If you’re on the market for another position, trust yourself and your potential new employer that you will receive the right offer for the right job with the right company AT THE RIGHT SALARY.

Two things provided the impetus for this article. One was as a response to this article, https://www.linkedin.com/pulse/job-hunting-better-price-yourself-like-house-liz-ryan?trk=prof-post , and the other was the acceptance of a job offer by a candidate at a salary level 7.5% lower than his current salary through my office last week.

Liz Ryan’s article seemed to portray recruiters and employers as predators. I can’t think why, I’m a lovely guy, just ask my mum. Seriously, telling a recruiter your salary information “gives the employer negotiating leverage over you” is flat out nonsense. Salary information is just about the only hard and fast quantifiable metric to measure a level of seniority in a particular role as it not only reflects where you are in your career as measured by your current employer but also by previous employers.
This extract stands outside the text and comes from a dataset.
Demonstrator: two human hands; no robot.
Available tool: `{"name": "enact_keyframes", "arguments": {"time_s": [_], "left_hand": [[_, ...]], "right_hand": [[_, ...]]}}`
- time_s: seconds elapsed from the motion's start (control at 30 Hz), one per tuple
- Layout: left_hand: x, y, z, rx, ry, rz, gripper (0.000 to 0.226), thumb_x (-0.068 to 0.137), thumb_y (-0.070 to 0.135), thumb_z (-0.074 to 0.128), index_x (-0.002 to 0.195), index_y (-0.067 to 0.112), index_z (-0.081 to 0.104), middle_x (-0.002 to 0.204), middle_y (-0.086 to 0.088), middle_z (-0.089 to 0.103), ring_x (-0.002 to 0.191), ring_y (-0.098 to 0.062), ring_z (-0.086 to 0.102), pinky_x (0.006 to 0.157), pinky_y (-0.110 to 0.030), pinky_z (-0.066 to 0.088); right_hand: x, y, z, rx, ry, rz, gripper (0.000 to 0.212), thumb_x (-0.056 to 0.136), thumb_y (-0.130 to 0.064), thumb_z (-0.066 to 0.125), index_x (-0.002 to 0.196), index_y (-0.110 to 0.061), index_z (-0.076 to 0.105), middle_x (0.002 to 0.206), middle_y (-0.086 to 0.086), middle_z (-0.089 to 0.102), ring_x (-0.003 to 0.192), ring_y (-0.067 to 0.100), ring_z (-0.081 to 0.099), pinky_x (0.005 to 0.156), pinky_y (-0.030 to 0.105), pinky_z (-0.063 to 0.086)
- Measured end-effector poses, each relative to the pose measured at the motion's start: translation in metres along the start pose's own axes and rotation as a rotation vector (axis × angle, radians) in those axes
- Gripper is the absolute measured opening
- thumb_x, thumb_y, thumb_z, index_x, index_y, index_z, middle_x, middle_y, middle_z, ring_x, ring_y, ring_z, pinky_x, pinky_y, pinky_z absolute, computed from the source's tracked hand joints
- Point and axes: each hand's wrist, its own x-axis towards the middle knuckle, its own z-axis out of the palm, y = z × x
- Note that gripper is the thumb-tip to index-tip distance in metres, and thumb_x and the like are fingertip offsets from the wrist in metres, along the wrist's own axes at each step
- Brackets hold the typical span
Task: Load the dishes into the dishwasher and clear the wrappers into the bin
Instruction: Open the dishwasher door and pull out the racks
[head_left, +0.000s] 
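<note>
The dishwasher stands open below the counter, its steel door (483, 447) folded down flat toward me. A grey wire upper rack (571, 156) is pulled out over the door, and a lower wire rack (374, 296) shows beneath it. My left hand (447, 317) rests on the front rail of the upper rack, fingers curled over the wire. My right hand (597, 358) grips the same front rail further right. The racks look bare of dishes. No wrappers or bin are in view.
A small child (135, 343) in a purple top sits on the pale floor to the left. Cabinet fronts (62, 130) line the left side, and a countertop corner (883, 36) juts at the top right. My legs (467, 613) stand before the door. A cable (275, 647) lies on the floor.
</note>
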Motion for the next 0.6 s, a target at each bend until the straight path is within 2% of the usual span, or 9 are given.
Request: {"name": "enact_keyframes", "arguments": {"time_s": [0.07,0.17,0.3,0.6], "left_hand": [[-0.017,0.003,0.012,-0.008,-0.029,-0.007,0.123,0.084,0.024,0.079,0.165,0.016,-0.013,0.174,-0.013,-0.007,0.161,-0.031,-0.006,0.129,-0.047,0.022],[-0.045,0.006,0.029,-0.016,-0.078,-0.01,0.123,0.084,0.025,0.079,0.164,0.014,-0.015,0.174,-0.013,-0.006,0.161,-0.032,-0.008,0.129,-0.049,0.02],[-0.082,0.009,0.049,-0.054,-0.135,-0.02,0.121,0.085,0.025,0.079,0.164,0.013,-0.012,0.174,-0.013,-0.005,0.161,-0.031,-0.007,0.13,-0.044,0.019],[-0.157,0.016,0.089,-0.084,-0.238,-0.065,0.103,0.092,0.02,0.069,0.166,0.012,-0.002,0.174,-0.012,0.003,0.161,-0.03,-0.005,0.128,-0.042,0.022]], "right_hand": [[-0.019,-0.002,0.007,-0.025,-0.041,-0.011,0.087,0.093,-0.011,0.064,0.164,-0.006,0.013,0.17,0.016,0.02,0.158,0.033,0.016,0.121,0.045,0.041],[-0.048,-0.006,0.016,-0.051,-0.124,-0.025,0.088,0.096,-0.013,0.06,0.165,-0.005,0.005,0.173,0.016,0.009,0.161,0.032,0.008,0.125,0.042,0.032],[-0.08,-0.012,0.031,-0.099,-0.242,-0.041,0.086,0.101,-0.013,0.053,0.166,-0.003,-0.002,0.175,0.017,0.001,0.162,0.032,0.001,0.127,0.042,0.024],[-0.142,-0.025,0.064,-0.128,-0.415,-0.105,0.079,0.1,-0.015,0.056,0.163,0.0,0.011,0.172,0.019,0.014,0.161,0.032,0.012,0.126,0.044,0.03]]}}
It also measures a level of specialization in a certain area.

For example, I’ve just completed an assignment for a Java Developer at a salary of $70,000 while a colleague is currently undertaking an assignment that contains the same job title but is paying up to $115,000. Is one employer predatory and one excessively generous? Of course not, the $45,000 word is “visualization”. It’s an application of the development environment that is quite rare and specialized.
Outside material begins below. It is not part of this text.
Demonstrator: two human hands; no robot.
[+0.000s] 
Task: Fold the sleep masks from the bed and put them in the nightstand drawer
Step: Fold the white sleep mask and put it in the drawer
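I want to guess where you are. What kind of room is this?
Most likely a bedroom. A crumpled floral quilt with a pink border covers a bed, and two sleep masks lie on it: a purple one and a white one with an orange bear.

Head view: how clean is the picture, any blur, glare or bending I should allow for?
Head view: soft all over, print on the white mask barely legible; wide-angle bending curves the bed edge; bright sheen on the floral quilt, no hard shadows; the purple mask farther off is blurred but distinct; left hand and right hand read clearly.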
There is a big difference between somebody who has 10 years’ experience and somebody who has done the same thing 10 times over for 10 years, the latter shows no career progression so that will be reflected in a lack of salary progression.

The reality is that most of my clients don’t care what you’re making now for two simple reasons. Their salary brackets are governed largely by those very same salary surveys that Ms Ryan notes and they have to work with internal salary equity.

The candidate that accepted a job at a lower salary did so because he saw the benefits outside of the benefits package as it were. The environment offered a larger IT shop so more career growth potential and greater technical challenge. After a few years in his current role he proved my often said line that candidates join a company for the money but stay for the job. Candidly, he was bored so he started passively looking around; he had no intention of jumping out of the bored frying pan into the tedious fire.

The money always takes care of itself, you will find your level. Neither I nor my clients are predators. Granted, for me it’s just a commission cheque but I’m fully aware of the responsibility that goes with that commission cheque to not place candidates in jobs that they just won’t stick at (partly because I hate doing the job a second time after a candidate leaves!!!). By the same token, all of my clients have a very well thought out HR policy of Respect in the Workplace. That respect has to extend to potential employees. Just as it has to extend to customers, vendors and every other corporate contact.

Make sure it’s the right job for you. Remember, if you’re doing it for the money then you’re only going to like your job on the 1st and the 15th of the month. That will get old in a hurry.